Genetics Testing

Former Member

On another forum I post on, this subject has been brought up several times. However, no-one knows much about it. (what it involves or anything like that) I was wondering, does anyone have any information on this/had this done before?

Thank you.

Former Member

Just to clarify, do you mean testing someone's DNA for susceptibility to diseases? Or am I way off?

Former Member

Yes. I am talking about testing someone's DNA for possible diseases.

Former Member

I haven't experienced it myself, but I did work in a lab researching genetic causes of Parkinson's disease so have a bit of information on the science side of it.

It would normally involve a simple blood test. Is there a specific disease you were thinking about, anything there is a family history of?

Former Member

The condition is Nystagmus. There isn't a family history. (that I know of) I know for some pople, there is a history.

Former Member

From a quick browse it seems that congenital Nystagmus can be inherited in a dominant (one copy - from mother or father - can cause the disease), recessive (two copies are needed) or X-linked (passed on in the X chromosome, therefore only by females) manner. (NCBI).

The inheritance types cannot be distinguished by the severity of the disease. X-linked is apparently the most common cause. One genetic cause for this has been found, where Nystagmus is caused by mutations in the FRMD7 gene.

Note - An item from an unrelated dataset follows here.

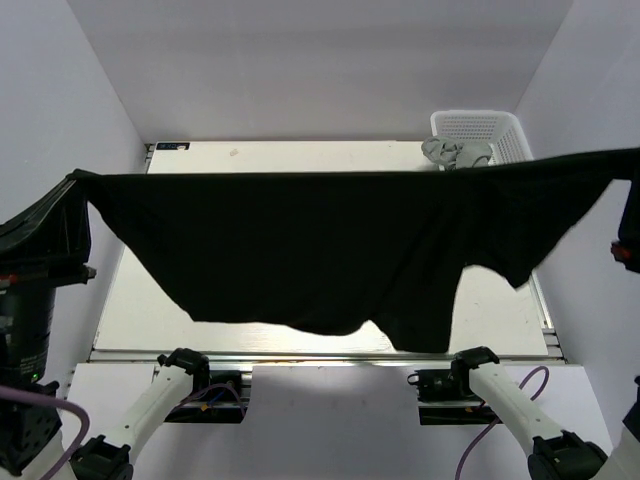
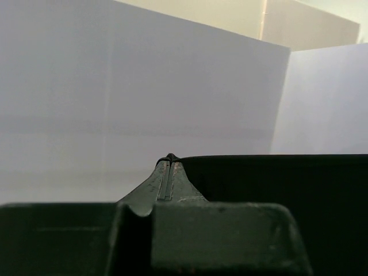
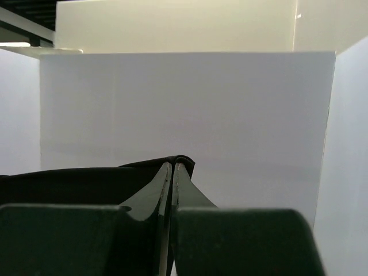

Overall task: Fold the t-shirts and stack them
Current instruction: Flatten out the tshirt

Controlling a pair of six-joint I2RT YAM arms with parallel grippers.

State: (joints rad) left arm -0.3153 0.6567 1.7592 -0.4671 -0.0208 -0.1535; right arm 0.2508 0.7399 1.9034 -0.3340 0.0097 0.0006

I'm not sure if a test for these mutations has been developed or is in use currently. Perhaps a doctor might be able to tell you more about this?

People with Nystagmus may not have a detectable genetic cause. Do you want to find out if someone has the disease, or whether it is likely they will develop the disease due to genetic factors? According to what I've read, diagnosis for the condition is normally donne by physical tests rather than biological ones.